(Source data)
^^^^^^^^^^^^^^^^
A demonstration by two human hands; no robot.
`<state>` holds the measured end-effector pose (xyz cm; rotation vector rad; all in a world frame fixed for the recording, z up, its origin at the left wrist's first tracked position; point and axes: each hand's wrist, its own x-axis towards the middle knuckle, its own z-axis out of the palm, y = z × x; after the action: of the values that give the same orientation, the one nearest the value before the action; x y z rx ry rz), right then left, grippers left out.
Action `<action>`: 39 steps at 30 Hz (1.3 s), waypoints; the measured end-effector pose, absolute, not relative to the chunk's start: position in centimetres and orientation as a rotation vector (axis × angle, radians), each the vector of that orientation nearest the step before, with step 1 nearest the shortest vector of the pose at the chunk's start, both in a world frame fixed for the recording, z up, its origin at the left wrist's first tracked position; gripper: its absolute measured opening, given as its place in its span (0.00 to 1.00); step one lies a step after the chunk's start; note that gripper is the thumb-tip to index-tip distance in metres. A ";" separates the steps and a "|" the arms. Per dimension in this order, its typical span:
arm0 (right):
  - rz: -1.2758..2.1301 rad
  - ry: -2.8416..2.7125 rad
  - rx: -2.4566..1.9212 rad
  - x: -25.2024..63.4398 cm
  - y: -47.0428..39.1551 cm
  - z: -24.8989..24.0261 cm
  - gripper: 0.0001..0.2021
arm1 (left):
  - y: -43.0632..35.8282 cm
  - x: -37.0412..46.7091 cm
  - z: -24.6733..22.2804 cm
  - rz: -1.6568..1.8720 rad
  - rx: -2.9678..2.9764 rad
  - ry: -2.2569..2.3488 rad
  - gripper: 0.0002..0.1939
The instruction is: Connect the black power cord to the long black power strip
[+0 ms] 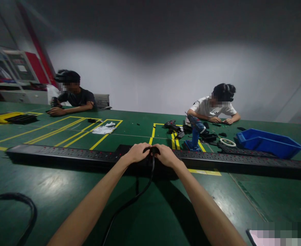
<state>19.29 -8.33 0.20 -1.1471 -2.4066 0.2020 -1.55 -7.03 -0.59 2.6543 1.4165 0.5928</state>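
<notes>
A long black power strip (70, 155) with rows of sockets and small red marks lies across the table in front of me. At its middle, my left hand (139, 152) and my right hand (165, 155) meet, fingers closed around a black plug (154, 150) from both sides. From the plug a black cable (150, 181) hangs toward me and curves down to the lower left. My fingers partly cover the plug, so I cannot tell whether it sits in a socket.
A blue bin (268, 141) stands at the right, beside a blue cordless drill (195, 131) and a tape roll (227, 142). Thick black cable (31, 205) loops at lower left. White gloves (104, 129) lie beyond the strip. Two people (76, 97) (217, 106) sit across the green table (50, 191).
</notes>
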 end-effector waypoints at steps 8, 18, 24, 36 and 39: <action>0.446 -2.245 -1.046 19.6 -7.7 0.0 0.20 | -7.0 -1.6 -0.4 0.565 2.666 1.407 0.20; 0.524 -2.259 -1.130 19.3 -8.9 1.2 0.18 | -6.9 -1.7 -0.4 0.555 2.631 1.416 0.21; 0.665 -2.070 -1.185 18.4 -8.9 0.6 0.15 | -7.0 -1.7 -0.4 0.541 2.612 1.425 0.21; 0.086 -2.204 -1.412 17.2 -12.7 1.8 0.24 | -7.5 -1.6 0.1 0.566 2.618 1.416 0.19; -0.024 -2.135 -1.660 16.3 -14.1 1.7 0.23 | -7.5 -1.6 0.1 0.573 2.622 1.421 0.19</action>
<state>16.25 -14.11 1.72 -1.6599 -2.1351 -0.0244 -1.65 -7.53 0.06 2.6223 1.4212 0.5729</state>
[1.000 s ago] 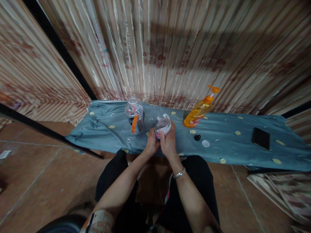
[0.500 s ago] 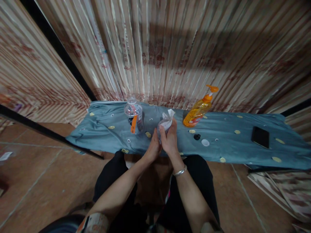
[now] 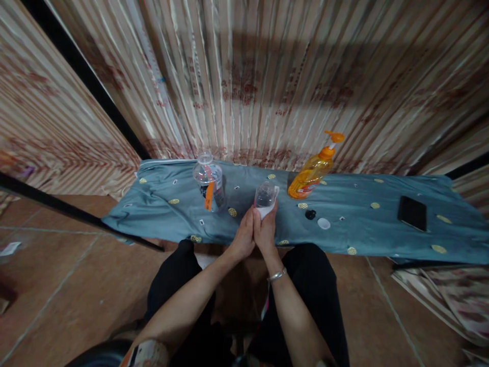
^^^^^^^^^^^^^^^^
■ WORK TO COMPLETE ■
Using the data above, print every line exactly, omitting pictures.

■ EXERCISE RESULT ■
A demonstration by two human hands; no robot.
`<state>` holds the measured end-effector pose (xyz cm; rotation vector rad; all in a world frame fixed for the recording, z up, its origin at the left wrist's first tracked position; point and axes: each hand's wrist, its own x-axis towards the middle knuckle, its own z-axis out of the palm, y = z × x; after the action: of the values that give the same orientation, the one nearest the value before the action; x y z rx ry rz), right then left, grippers left out.
Action `<action>`: 39 steps at 30 Hz (1.3 s), waypoints; the measured end-effector pose, absolute, not relative to the chunk's start: position in centimetres and orientation as a rotation vector (axis × angle, radians), each the vector of that orientation nearest the step before, with step 1 nearest the shortest vector of the pose at the chunk's start, both in a world frame fixed for the recording, z up, its origin at the left wrist's first tracked position; gripper: its absolute measured opening, given as its place in its span (0.00 to 1.00); step one lies a step after the chunk's start; note that gripper is the thumb-tip to index-tip distance in metres. A ";" separates the steps and a "|" the arms. Per dimension in this order, its typical span:
arm0 (right):
  - rz: -1.2758..2.1301 rad
  - ry: -2.8416..2.7125 rad
  - rx: -2.4566..1.9212 rad
  - x: -25.2024..63.4398 cm
  - y: -47.0428..39.1551 cm
  - z: -24.8989..24.0261 cm
  - gripper: 0.0001..0.2021
arm1 (left):
  - y: -43.0632..35.8282 cm
  - x: -37.0412..46.7091 cm
  - z: -24.6733..22.2804 cm
  - rz: -1.6568..1.8720 rad
  - rx: -2.9678..2.9764 rad
  - ry: -2.2569..2.3488 rad
  - gripper: 0.0002..0.1939
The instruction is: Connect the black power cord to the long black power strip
[+0 ms] 
<state>19.29 -8.33 0.20 -1.1471 -2.4066 0.2020 -1.55 -7.03 -0.59 2.6543 1.4165 0.5928</state>
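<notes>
A long black power strip (70, 155) with rows of sockets and small red marks lies across the table in front of me. At its middle, my left hand (139, 152) and my right hand (165, 155) meet, fingers closed around a black plug (154, 150) from both sides. From the plug a black cable (150, 181) hangs toward me and curves down to the lower left. My fingers partly cover the plug, so I cannot tell whether it sits in a socket.
A blue bin (268, 141) stands at the right, beside a blue cordless drill (195, 131) and a tape roll (227, 142). Thick black cable (31, 205) loops at lower left. White gloves (104, 129) lie beyond the strip. Two people (76, 97) (217, 106) sit across the green table (50, 191).
</notes>
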 end-effector waypoints at steps 8, 18, 24, 36 and 39: <action>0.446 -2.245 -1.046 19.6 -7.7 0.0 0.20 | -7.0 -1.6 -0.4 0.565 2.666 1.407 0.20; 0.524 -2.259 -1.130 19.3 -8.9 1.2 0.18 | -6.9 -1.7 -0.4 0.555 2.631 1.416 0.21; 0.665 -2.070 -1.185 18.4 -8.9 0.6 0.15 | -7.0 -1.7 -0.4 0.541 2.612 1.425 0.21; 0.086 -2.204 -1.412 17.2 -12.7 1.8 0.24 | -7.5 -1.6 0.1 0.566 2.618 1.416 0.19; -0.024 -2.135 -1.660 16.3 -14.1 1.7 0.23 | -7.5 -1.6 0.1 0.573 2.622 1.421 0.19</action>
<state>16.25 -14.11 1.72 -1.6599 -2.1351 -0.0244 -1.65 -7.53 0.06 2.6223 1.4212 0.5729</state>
[1.000 s ago] 
[0.500 s ago] 
[now] 

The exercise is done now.